* Work order
Reproduce the entries shown below only from the line with "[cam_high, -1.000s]" down to the line with "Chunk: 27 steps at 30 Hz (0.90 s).", keeping both end lines and copying each one exactly.

[Extracted records]
━━━━━━━━

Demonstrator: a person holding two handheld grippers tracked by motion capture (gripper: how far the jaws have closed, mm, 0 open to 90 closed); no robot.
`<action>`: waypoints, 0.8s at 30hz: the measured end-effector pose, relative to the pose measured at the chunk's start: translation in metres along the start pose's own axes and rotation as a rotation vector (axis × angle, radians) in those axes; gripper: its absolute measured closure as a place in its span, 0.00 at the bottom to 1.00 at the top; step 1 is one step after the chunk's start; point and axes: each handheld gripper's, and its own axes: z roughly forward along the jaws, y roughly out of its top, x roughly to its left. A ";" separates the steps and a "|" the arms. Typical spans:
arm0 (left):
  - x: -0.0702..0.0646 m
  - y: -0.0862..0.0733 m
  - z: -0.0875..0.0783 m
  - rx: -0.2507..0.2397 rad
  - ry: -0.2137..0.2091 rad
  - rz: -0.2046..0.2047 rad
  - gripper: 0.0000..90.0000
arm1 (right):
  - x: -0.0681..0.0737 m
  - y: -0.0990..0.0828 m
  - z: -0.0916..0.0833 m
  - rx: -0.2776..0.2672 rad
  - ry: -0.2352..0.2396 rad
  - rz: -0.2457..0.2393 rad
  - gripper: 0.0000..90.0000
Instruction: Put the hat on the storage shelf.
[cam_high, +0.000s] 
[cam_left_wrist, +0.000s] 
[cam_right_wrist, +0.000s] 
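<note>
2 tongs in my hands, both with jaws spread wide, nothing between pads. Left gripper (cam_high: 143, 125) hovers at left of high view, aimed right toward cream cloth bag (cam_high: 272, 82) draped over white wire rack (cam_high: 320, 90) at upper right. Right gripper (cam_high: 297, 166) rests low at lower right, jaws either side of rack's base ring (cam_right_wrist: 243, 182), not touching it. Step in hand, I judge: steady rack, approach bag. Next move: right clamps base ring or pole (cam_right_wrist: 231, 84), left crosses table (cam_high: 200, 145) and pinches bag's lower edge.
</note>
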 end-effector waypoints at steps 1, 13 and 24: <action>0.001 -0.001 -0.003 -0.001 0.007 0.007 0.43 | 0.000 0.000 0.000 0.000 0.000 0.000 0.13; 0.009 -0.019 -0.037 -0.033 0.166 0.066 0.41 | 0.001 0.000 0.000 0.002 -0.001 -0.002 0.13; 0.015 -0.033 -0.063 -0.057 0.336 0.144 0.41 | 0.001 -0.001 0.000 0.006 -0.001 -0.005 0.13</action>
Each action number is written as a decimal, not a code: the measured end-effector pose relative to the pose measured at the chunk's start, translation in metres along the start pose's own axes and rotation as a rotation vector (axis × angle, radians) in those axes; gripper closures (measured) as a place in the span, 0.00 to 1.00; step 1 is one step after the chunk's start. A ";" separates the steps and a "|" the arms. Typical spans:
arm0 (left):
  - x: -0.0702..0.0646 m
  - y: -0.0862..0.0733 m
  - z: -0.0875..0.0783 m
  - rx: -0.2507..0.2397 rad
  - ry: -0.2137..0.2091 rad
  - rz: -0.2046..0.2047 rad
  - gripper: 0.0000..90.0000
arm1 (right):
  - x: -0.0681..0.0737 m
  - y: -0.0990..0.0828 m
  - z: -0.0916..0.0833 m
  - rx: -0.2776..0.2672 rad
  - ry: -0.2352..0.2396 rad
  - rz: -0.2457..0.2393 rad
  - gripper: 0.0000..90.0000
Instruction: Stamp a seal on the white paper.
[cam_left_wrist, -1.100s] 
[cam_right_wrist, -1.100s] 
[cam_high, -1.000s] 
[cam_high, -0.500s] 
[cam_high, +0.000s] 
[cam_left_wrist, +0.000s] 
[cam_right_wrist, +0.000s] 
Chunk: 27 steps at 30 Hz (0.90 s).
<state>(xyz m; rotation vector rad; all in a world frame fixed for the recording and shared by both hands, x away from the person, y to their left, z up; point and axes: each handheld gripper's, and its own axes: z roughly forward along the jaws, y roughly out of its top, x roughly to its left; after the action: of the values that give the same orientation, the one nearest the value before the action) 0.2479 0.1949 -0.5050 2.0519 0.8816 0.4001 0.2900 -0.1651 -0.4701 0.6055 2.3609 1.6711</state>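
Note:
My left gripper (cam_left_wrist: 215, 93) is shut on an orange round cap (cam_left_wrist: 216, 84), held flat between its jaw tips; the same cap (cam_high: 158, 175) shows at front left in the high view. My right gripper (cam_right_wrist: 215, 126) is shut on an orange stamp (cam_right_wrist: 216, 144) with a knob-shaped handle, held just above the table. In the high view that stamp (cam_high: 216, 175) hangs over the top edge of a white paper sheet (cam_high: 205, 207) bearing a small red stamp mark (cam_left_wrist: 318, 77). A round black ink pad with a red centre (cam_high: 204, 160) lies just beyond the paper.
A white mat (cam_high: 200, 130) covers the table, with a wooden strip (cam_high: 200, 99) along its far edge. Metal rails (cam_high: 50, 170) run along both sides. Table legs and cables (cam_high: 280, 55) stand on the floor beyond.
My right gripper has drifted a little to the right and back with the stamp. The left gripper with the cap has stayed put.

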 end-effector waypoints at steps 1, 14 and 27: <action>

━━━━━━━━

* Solved problem
[cam_high, -1.000s] 
[cam_high, -0.500s] 
[cam_high, +0.000s] 
[cam_left_wrist, +0.000s] 
[cam_right_wrist, +0.000s] 
Chunk: 27 steps at 30 Hz (0.90 s).

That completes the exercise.